» Recorded information:
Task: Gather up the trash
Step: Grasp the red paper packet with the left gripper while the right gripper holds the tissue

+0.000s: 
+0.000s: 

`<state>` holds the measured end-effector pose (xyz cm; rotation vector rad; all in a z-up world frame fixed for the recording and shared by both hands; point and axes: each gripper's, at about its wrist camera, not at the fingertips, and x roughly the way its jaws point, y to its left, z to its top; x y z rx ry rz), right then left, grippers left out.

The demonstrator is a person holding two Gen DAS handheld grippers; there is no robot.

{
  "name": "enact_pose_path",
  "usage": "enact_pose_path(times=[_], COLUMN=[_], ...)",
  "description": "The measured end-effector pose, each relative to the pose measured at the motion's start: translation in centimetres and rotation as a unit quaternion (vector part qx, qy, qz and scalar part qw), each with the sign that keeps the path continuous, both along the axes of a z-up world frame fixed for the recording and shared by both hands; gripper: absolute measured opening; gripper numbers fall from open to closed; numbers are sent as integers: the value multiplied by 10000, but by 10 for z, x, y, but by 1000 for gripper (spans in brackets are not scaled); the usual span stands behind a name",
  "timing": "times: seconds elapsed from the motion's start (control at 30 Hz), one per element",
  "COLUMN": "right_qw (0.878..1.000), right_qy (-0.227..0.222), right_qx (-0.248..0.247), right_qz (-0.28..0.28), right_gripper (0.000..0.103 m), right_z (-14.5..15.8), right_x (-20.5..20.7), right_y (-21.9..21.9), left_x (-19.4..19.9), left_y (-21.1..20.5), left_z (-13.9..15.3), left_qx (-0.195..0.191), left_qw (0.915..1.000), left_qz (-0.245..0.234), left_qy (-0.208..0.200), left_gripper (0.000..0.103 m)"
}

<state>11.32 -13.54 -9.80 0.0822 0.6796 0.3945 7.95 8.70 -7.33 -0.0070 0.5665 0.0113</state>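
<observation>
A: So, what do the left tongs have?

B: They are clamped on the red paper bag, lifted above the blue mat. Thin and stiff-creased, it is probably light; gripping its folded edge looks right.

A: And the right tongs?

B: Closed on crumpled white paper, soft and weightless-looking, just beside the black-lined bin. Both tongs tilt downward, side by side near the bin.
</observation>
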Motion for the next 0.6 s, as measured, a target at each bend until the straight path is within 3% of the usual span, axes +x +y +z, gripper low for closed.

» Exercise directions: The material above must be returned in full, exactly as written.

» The answer:
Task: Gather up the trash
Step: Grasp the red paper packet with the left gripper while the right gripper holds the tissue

+0.000s: 
+0.000s: 

`<state>` holds the measured end-effector pose (xyz cm; rotation vector rad; all in a z-up world frame fixed for the recording and shared by both hands; point and axes: each gripper's, at about its wrist camera, not at the fingertips, and x roughly the way its jaws point, y to its left, z to its top; x y z rx ry rz), right then left, grippers left out.

The demonstrator is a person holding two Gen DAS handheld grippers; there is no robot.

{
  "name": "enact_pose_path",
  "usage": "enact_pose_path(times=[_], COLUMN=[_], ...)",
  "description": "The measured end-effector pose, each relative to the pose measured at the motion's start: translation in centimetres and rotation as a unit quaternion (vector part qx, qy, qz and scalar part qw), each with the sign that keeps the path continuous, both along the axes of a z-up world frame fixed for the recording and shared by both hands; gripper: absolute measured opening; gripper numbers fall from open to closed; numbers are sent as integers: the value multiplied by 10000, but by 10 for z, x, y, but by 1000 for gripper (spans in brackets are not scaled); the usual span stands behind a name",
  "timing": "times: seconds elapsed from the motion's start (control at 30 Hz), one per element",
  "COLUMN": "right_qw (0.878..1.000), right_qy (-0.227..0.222), right_qx (-0.248..0.247), right_qz (-0.28..0.28), right_gripper (0.000..0.103 m), right_z (-14.5..15.8), right_x (-20.5..20.7), right_y (-21.9..21.9), left_x (-19.4..19.9), left_y (-21.1..20.5), left_z (-13.9..15.3), left_qx (-0.195..0.191), left_qw (0.915..1.000), left_qz (-0.245..0.234), left_qy (-0.208..0.200), left_gripper (0.000..0.103 m)"
}

<state>11.32 -13.54 -9.80 0.0822 0.6796 0.3945 7.95 8.70 -7.33 -0.0070 0.5665 0.0113</state>
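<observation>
A: So, what do the left tongs have?

B: They are clamped on the red paper bag, lifted above the blue mat. Thin and stiff-creased, it is probably light; gripping its folded edge looks right.

A: And the right tongs?

B: Closed on crumpled white paper, soft and weightless-looking, just beside the black-lined bin. Both tongs tilt downward, side by side near the bin.
</observation>
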Motion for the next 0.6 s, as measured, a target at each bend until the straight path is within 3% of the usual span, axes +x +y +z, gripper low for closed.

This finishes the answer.